* Required work:
Report every line in the listing below where the string "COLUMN" shows up.

** Input data follows **

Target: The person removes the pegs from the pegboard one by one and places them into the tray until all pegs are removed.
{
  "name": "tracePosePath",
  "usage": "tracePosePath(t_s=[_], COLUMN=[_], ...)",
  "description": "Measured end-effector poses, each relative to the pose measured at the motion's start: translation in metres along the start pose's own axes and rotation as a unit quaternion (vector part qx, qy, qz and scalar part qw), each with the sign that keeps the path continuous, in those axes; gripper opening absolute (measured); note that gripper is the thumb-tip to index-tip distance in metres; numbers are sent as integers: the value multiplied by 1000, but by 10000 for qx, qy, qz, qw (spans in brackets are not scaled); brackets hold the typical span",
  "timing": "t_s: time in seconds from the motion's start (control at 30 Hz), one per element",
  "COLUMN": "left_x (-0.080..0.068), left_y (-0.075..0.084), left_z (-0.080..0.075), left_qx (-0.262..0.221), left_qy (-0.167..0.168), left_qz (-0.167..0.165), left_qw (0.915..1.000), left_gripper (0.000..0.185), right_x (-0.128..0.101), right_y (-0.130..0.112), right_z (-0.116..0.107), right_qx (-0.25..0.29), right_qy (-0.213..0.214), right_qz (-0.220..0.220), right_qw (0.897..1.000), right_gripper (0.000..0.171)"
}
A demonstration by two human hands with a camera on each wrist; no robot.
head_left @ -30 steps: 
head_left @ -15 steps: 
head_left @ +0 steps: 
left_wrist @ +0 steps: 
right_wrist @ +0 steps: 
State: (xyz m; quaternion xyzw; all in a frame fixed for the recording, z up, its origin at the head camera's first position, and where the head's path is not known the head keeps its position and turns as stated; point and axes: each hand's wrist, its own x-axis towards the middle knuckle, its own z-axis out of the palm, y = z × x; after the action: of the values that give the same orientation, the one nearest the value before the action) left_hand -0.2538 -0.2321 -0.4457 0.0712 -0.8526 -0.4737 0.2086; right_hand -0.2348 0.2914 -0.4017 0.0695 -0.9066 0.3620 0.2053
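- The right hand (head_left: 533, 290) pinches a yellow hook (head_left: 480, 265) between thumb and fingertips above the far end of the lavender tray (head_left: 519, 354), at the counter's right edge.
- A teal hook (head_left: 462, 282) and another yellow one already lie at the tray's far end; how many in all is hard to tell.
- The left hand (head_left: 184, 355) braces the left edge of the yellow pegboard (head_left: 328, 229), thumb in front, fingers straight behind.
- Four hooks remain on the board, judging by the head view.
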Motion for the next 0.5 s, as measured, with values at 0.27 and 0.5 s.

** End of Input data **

* Written solution:
  "usage": "tracePosePath(t_s=[_], COLUMN=[_], ...)",
  "COLUMN": "left_x (-0.080..0.068), left_y (-0.075..0.084), left_z (-0.080..0.075), left_qx (-0.262..0.221), left_qy (-0.167..0.168), left_qz (-0.167..0.165), left_qw (0.915..1.000), left_gripper (0.000..0.185), right_x (-0.128..0.101), right_y (-0.130..0.112), right_z (-0.116..0.107), right_qx (-0.25..0.29), right_qy (-0.213..0.214), right_qz (-0.220..0.220), right_qw (0.897..1.000), right_gripper (0.000..0.171)"

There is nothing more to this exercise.